Rising tensions in West Asia, especially in countries like Iran and Iraq has sent shockwaves throughout the world with its effect being felt in different regions and industries. The most recent one being the surge in gas prices in the US, with gas reaching as high as $4 a gallon, which was last seen in august of 2022 due to the invasion of Ukraine by Russia. This is also because of the effective close of the Strait of Hormuz by Iran. Economists forecasted that the $4 gallon for diesel and gasoline will rise to $6 a gallon until the situation in Middle East changes. The US national average have increase about $1.06 per gallon or by 36%, since the US and Israel attacked Iran at the end of February.
As oil prices rise due to disruptions and uncertainties surrounding how long the war will last, the ripple effect is felt by the whole economy, specially for middle class and lower middle-class families who are already dealing with high living cost and fuels inflation.
In this blog we take a closer look at how a conflict thousands of miles away is affecting families living in the United States and increasing their financial burden while affecting everyday things from daily commute to grocery bills.

What factors are fuelling this conflict?
The ongoing war between Iran, Israel and US is fuelled by deep rooted and historic grievances, politics and economic strategies. Long standing rivalries between regional powers, dispute over territories and the involvement of global superpowers trying to protect their own interests is forming the center stage for this conflict.
The strategic value of oil rich regions, especially the Strait of Hormuz, is a central factor. This strait is a narrow passageway connecting the Gulf of Oman with the Persian Gulf. It has significant strategic and geographic importance because a significant portion of the world oil supply passes through this port and any military or political instability immediately raises concern regarding supply disruptions.

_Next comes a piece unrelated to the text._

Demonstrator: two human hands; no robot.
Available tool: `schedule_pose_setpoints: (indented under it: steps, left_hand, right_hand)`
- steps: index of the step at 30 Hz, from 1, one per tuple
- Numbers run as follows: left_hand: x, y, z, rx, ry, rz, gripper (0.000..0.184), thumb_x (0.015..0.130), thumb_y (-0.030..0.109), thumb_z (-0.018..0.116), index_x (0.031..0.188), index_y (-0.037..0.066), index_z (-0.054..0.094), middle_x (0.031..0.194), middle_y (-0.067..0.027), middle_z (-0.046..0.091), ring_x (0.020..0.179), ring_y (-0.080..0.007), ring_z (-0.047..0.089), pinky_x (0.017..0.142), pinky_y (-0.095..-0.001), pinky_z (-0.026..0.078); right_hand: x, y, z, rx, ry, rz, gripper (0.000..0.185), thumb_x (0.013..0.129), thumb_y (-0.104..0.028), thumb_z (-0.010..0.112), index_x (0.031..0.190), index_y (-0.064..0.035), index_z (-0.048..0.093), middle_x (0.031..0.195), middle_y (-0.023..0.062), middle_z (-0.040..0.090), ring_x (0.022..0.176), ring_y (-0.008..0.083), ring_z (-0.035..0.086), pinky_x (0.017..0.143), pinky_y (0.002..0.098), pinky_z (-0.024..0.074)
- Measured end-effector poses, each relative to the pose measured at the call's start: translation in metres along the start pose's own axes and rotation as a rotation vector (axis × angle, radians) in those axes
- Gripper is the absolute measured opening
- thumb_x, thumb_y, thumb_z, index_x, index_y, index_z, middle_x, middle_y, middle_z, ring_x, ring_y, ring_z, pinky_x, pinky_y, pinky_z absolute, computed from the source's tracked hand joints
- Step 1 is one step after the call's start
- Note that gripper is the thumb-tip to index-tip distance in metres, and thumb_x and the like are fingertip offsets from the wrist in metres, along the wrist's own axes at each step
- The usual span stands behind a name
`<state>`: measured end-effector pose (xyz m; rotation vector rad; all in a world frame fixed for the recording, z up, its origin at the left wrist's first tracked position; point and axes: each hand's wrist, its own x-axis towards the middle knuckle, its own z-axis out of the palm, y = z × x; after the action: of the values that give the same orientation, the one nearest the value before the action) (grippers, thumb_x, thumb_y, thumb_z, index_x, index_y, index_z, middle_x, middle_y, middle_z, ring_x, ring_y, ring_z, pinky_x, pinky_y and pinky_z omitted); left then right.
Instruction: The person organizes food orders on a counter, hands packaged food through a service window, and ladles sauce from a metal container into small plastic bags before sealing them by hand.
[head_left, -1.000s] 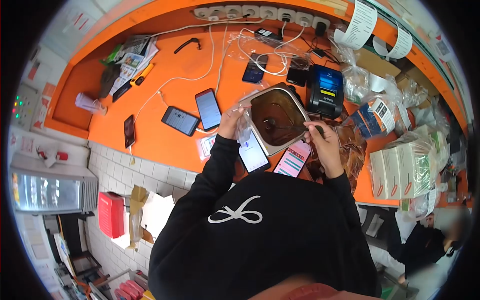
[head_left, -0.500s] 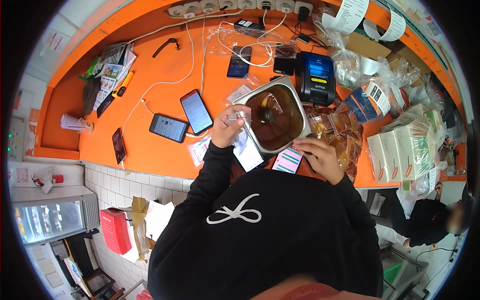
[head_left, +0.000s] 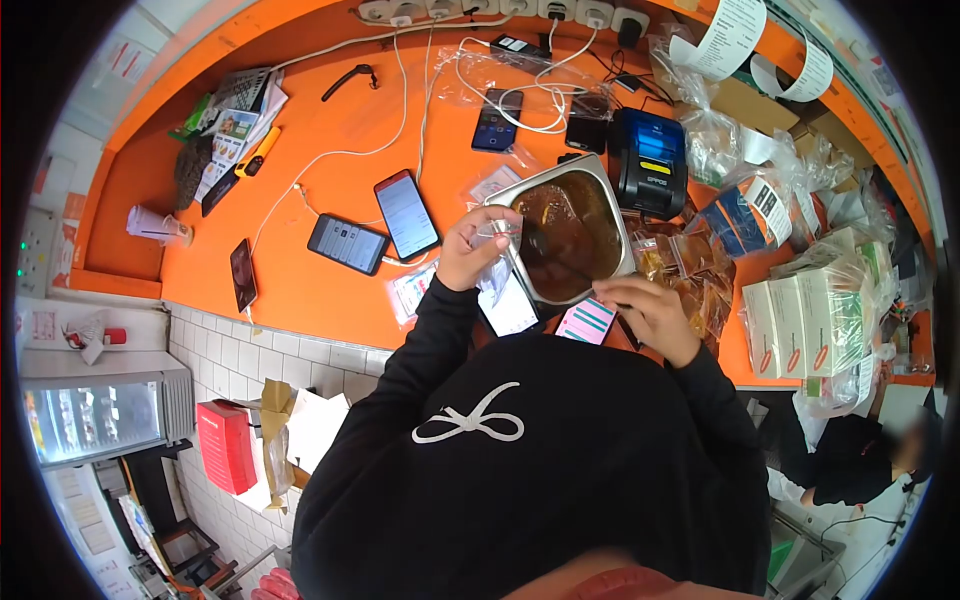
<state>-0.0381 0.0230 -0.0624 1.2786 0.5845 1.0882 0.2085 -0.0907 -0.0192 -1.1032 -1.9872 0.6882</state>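
A square metal container (head_left: 626, 235) of brown sauce (head_left: 580, 235) sits on the orange counter in front of me. My left hand (head_left: 478, 248) is closed at its left rim, pinching a small clear plastic bag (head_left: 492, 236). At the near right corner, my right hand (head_left: 650, 312) has its fingers closed around what looks like the thin dark handle of a ladle (head_left: 537, 243). The ladle's bowl is in the sauce, close to my left fingers, and partly hard to make out. Filled sauce sachets (head_left: 695, 255) lie in a pile beyond my right hand.
Phones (head_left: 407, 213) with cables lie on the left, and others sit near the container. A black receipt printer (head_left: 648, 165) stands behind it. Boxes in plastic (head_left: 800, 315) are stacked at right. Another person (head_left: 850, 460) is at the lower right.
The view has shifted slightly, so the counter items appear further right. The ladle's bowl has moved left within the container, towards my left hand. Both hands keep their hold.
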Motion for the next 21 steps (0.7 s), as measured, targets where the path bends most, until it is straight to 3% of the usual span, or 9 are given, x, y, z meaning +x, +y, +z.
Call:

Additionally, geopolitical events such as global power conflict involving United States and its allies play a crucial role. Strong military buildup, economic restriction and ongoing diplomatic tensions in the region tend to escalate the situation instead of easing it.
In simpler terms, this conflict hasn’t occurred as a result of a single event but overlapping political powers and economic conflicts. Since west Asia sits at the centre of world oil supply, even a small conflict can have large repercussions.
Crude Shock and Volatility: Why Oil Prices Rise and Fall Quickly
Oil markets are extremely sensitive to global events and during periods of conflicts in oil rich regions such as the middle east, prices rarely move in a stable or predictable way. Instead, they go through “crude shock” and price volatility. Together these forces explain why oil price surge randomly and then fluctuate continuously.
A crude shock typically begins with a sudden event, like the recent attack of US on Kuwait oil container. The moment such news breaks, global bench oil prices jump sharply on Brent Crude, the global price metric for oil. This jump is driven less by actual oil shortage and more by fear of oil shortage and supply disruption.
However, this just doesn’t end with the initial price hike. What follows is volatility or continues ups and downs in oil prices as market only reacts to facts but also rumours and possibilities. This creates a situation of confusion in real life among the minds of producers and consumers. Gas station adjusts price frequently and industries such as logistics, ride sharing and aviation continuously revise their pricing to cope with these changes.
This combination of crude shock and price volatility makes the price of oil very uncertain. It not just reflects the market demand and supply but ongoing uncertainty in the global environment.
Why Are US Gas Prices Rising and What is its Impact on the American Consumer?
Rise in gas prices are influenced by a combination of global tensions and market reactions, most of which begin far outside the US. When conflicts intensify in key oil producing regions, like the Middle East, oil price rises significantly. This higher cost adds up through the entire supply chain, from refineries till the gas stations, signifying the high price listed and available for the consumer.
For American customers specially, this rise is immediately noticeable. Daily commute is becoming expensive. Rideshare drivers, delivery workers and small businesses are being affected heavily as this increased cost is directly affecting their income. At the same time, high transportation cost led to increased prices for groceries, online deliveries and other essential goods, further increasing the financial burden on households.
Government Reponses: Strategic Reserves and Policy Moves
The Trump government is now looking for ways to decrease the oil prices for American to make gas more affordable and accessible. To counter the rising price, the US government has resorted to protective measures such as Strategic Petroleum Reserve (SPR) and implementing regulatory or fiscal measures to help the customers.
One key tool, the SPR, is a reserve of crude oil that can be released in the market to temporarily increase supply and reduce the price burden. Along with this, policymakers can implement regulatory or fiscal measures like temporary reduction in fuel tax, subsidies for public transportations or incentives for alternative energy use.
While these steps can provide short term relief, long term effectiveness is majorly dependent upon how long this conflict will last for. As a consequence, even with the government intervention, the American public will continue to face high gas prices.
Will prices stabilize?
Predicting whether the prices will stabilize is difficult because it is greatly dependent on a mix of economic, political and geographical factors. Temporary declines can occur, such as in situations of releasing reserves in the market or ease in conflict areas, prices will often be dependent on sudden movements.
Further, domestic factors like sudden increase in demand, policy change or maintenance of oil refineries can further influence price stability.